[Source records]
= = =
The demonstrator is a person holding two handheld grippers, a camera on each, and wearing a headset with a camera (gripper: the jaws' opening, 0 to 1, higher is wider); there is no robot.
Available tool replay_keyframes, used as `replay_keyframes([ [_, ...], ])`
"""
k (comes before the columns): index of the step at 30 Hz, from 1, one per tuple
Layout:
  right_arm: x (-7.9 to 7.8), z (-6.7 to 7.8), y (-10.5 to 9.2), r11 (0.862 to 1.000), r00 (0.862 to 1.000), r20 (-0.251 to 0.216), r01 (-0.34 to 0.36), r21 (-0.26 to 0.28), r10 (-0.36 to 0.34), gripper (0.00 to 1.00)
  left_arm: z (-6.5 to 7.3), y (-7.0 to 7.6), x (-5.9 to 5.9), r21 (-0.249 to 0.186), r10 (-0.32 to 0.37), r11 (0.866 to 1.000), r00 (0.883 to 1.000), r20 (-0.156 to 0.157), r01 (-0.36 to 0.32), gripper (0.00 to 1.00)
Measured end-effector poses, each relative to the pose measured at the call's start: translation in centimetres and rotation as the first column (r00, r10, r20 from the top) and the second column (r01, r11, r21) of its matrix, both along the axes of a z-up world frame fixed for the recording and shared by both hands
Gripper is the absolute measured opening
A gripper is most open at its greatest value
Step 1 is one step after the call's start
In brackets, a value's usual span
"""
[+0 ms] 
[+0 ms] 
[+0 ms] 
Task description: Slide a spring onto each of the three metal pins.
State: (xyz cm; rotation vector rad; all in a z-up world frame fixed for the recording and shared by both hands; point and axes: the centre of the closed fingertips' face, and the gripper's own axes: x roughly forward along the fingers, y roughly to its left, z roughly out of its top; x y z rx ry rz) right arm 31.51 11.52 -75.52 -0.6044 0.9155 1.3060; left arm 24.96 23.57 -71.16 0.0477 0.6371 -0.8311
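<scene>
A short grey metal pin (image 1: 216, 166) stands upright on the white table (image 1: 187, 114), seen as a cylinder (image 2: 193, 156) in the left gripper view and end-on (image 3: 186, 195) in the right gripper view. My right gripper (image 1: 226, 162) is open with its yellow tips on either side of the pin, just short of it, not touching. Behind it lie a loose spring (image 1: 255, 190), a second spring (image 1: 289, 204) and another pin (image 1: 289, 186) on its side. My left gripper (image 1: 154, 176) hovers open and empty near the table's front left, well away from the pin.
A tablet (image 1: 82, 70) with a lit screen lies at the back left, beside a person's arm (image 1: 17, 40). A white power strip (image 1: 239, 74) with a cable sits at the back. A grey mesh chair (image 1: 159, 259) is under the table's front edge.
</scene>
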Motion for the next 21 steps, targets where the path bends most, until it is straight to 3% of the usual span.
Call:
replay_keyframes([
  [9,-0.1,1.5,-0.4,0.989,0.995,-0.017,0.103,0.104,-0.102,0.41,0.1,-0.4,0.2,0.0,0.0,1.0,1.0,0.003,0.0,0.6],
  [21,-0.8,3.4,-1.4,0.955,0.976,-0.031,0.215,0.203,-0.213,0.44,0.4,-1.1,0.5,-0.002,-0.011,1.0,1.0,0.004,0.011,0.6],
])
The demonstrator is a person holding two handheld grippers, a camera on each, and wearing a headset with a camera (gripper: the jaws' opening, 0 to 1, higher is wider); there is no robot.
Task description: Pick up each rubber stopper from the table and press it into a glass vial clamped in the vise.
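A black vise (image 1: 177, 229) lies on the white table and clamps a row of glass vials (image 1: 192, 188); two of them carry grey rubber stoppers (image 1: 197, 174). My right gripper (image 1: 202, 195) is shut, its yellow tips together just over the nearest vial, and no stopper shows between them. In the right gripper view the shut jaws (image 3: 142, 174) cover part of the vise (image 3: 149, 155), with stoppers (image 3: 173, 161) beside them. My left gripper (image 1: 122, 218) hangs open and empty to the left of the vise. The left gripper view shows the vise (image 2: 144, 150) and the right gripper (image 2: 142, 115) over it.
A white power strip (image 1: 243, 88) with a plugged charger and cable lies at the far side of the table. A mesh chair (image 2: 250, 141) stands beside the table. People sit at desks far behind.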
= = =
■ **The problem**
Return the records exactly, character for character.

■ **Task answer**
The demonstrator is a person holding two handheld grippers, a camera on each, and wearing a headset with a camera (gripper: the jaws' opening, 0 to 1, higher is wider); there is no robot.
Available tool replay_keyframes, used as `replay_keyframes([ [_, ...], ])`
"""
k (comes before the columns): index of the step at 30 Hz, from 1, one per tuple
Layout:
  right_arm: x (-7.9 to 7.8), z (-6.7 to 7.8), y (-10.5 to 9.2), r11 (0.862 to 1.000), r00 (0.862 to 1.000), r20 (-0.251 to 0.216), r01 (-0.34 to 0.36), r21 (-0.26 to 0.28), r10 (-0.36 to 0.34), gripper (0.00 to 1.00)
  left_arm: z (-6.5 to 7.3), y (-7.0 to 7.6), x (-5.9 to 5.9), r21 (-0.249 to 0.186), r10 (-0.32 to 0.37), r11 (0.866 to 1.000), r00 (0.883 to 1.000), r20 (-0.156 to 0.157), r01 (-0.36 to 0.32), gripper (0.00 to 1.00)
Measured end-effector poses, each relative to the pose measured at the call's start: translation in centimetres and rotation as the first column (r00, r10, r20 from the top) and the second column (r01, r11, r21) of its matrix, both along the axes of a z-up world frame fixed for the recording and shared by both hands
Gripper is the absolute measured opening
A gripper is most open at its greatest value
Step 1 is one step after the call's start
In brackets, a value's usual span
"""
[+0 ms] 
[+0 ms] 
[+0 ms] 
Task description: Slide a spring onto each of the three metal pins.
State: (xyz cm; rotation vector rad; all in a z-up world frame fixed for the recording and shared by both hands; point and axes: the centre of the closed fingertips' face, and the gripper's own axes: x roughly forward along the fingers, y roughly to its left, z roughly out of its top; x y z rx ry rz) right arm 31.51 11.52 -75.52 -0.6044 0.9155 1.3060; left arm 24.96 23.57 -71.16 0.0477 0.6371 -0.8311
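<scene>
A short grey metal pin (image 1: 216, 166) stands upright on the white table (image 1: 187, 114), seen as a cylinder (image 2: 193, 156) in the left gripper view and end-on (image 3: 186, 195) in the right gripper view. My right gripper (image 1: 226, 162) is open with its yellow tips on either side of the pin, just short of it, not touching. Behind it lie a loose spring (image 1: 255, 190), a second spring (image 1: 289, 204) and another pin (image 1: 289, 186) on its side. My left gripper (image 1: 154, 176) hovers open and empty near the table's front left, well away from the pin.
A tablet (image 1: 82, 70) with a lit screen lies at the back left, beside a person's arm (image 1: 17, 40). A white power strip (image 1: 239, 74) with a cable sits at the back. A grey mesh chair (image 1: 159, 259) is under the table's front edge.
</scene>
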Motion for the next 21 steps, targets where the path bends most, until it is straight to 3% of the usual span.
Call:
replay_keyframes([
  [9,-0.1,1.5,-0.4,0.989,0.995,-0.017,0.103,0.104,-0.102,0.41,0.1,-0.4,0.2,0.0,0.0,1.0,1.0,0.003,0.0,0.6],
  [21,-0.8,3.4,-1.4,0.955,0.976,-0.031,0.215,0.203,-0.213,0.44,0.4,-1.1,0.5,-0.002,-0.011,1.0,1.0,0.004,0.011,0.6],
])
The demonstrator is a person holding two handheld grippers, a camera on each, and wearing a headset with a camera (gripper: the jaws' opening, 0 to 1, higher is wider); there is no robot.
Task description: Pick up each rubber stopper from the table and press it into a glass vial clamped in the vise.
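A black vise (image 1: 177, 229) lies on the white table and clamps a row of glass vials (image 1: 192, 188); two of them carry grey rubber stoppers (image 1: 197, 174). My right gripper (image 1: 202, 195) is shut, its yellow tips together just over the nearest vial, and no stopper shows between them. In the right gripper view the shut jaws (image 3: 142, 174) cover part of the vise (image 3: 149, 155), with stoppers (image 3: 173, 161) beside them. My left gripper (image 1: 122, 218) hangs open and empty to the left of the vise. The left gripper view shows the vise (image 2: 144, 150) and the right gripper (image 2: 142, 115) over it.
A white power strip (image 1: 243, 88) with a plugged charger and cable lies at the far side of the table. A mesh chair (image 2: 250, 141) stands beside the table. People sit at desks far behind.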

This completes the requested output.